No caso das travestis e das transexuais, mesmo com a identidade social que lhes
são imputadas desconsiderando a identidade subjetivamente reivindicada,
percebe-se a impossibilidade da observância do suposto pacto que impõe a
todas a invisibilidade como moeda de troca pela tolerância social, atraindo para
elas a sanção de se ter reduzido, ainda mais, o rol de direitos reservados àqueles
dissidentes da maioria.
O mesmo pode ocorrer com o gay e a lésbica, ainda que em outro registro, como
o é na questão do ativo e do passivo, sobretudo em nossa sociedade binária.
No caso das transexuais não se trata de uma condição, mas de um estado a ser
superado, seja física ou psiquicamente. A harmonização desejada é de outra
ordem, pois demanda uma adequação entre o que sempre se foi e o corpo
biológico que se apresenta como uma afronta, daí a ideia de que se trata de uma
vivência passível de ser ultrapassada, tendo em vista o reencontro do sujeito
consigo mesmo.
Frente à impossibilidade de se negar tal realidade, dada que é posta, resta apelar
para a interdição sistemática de direitos, a começar pelo básico, ou seja, pelo
direito ao reconhecimento da identidade reivindicada. Afasta-se, de pronto, a
possibilidade da pessoa que vivencia a transexualidade de se conhecer como tal,
pois o olhar constituinte do outro a aponta como sendo um homossexual, um
desviante cujo o sentimento de inadequação se deve a esta característica.
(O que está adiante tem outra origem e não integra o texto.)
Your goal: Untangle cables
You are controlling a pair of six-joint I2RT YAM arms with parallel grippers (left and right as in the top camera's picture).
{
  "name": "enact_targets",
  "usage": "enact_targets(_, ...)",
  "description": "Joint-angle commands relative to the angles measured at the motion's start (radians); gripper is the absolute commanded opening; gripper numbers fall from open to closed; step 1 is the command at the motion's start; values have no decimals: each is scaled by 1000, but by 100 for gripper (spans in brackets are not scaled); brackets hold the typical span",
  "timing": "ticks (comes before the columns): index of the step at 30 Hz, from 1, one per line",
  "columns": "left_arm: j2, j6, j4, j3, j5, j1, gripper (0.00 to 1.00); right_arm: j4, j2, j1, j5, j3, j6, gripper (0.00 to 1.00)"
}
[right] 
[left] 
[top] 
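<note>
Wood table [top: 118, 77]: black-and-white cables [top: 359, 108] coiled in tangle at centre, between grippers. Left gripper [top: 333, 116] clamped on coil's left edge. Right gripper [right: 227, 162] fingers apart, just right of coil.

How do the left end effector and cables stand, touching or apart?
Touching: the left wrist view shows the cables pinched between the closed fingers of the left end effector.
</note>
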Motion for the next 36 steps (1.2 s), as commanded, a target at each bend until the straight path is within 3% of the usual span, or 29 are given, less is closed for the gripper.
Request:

O
sofrimento que daí advêm é o alto tributo a ser pago desde sempre pela “opção
sexual” sustentada.
Por fim, seja por persistência ou rebeldia, as que conseguem vencer estes
obstáculos se deparam com restrições legais, muitas vezes amparadas por falsos
dilemas éticos, que lhes negam o direito de concluir o seu projeto de vida. Não
são poucas as mulheres que vivenciam a transexualidade e que precisam acionar
a justiça para fruir do direito garantido à cirurgia de redesignação genital, para
depois, terem que ainda lutar pelo direito ao nome compatível com o seu sexo.
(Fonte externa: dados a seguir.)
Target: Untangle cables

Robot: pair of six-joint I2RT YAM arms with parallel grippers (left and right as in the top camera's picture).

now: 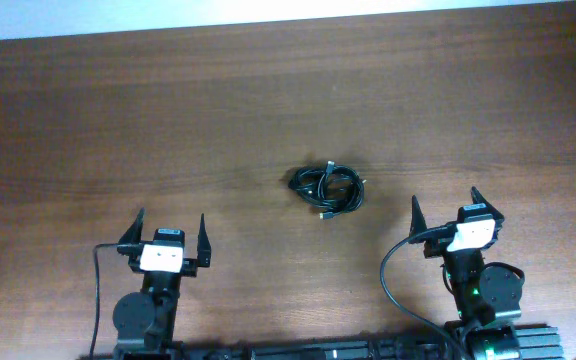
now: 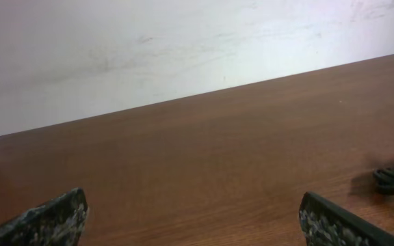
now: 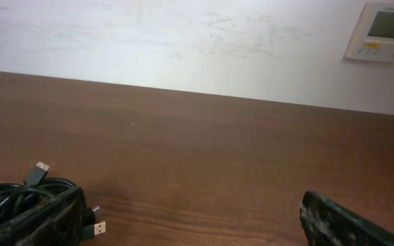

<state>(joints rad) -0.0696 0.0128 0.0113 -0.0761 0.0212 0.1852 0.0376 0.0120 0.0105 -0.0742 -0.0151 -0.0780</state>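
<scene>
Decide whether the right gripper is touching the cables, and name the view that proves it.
Apart. The overhead view shows a stretch of bare table between the right gripper and the cables.

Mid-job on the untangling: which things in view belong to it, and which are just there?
Job:
- cables, bunched in a knot
- left gripper, open
- right gripper, open

Just there:
- wooden table
- thermostat
- white wall
</scene>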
Todavia, muitas vem conseguindo e mostrando ao mundo sua outra face
possível, diversa e plural.
O que até muito pouco tempo atrás era impensável começa a se delinear como
realidade tangível e isto graças à organização e ao esforço daquelas que ousaram
e ousam a perseguir seus direitos e sonhar com novas possibilidades de vida em
detrimento dos obstáculos ou comandos hegemônicos. Estas constituem a prova
viva de que direitos são conquistas cotidianas e não benesses de almas generosas
ou bem intencionadas, da mesma forma que a sua manutenção requer vigilância.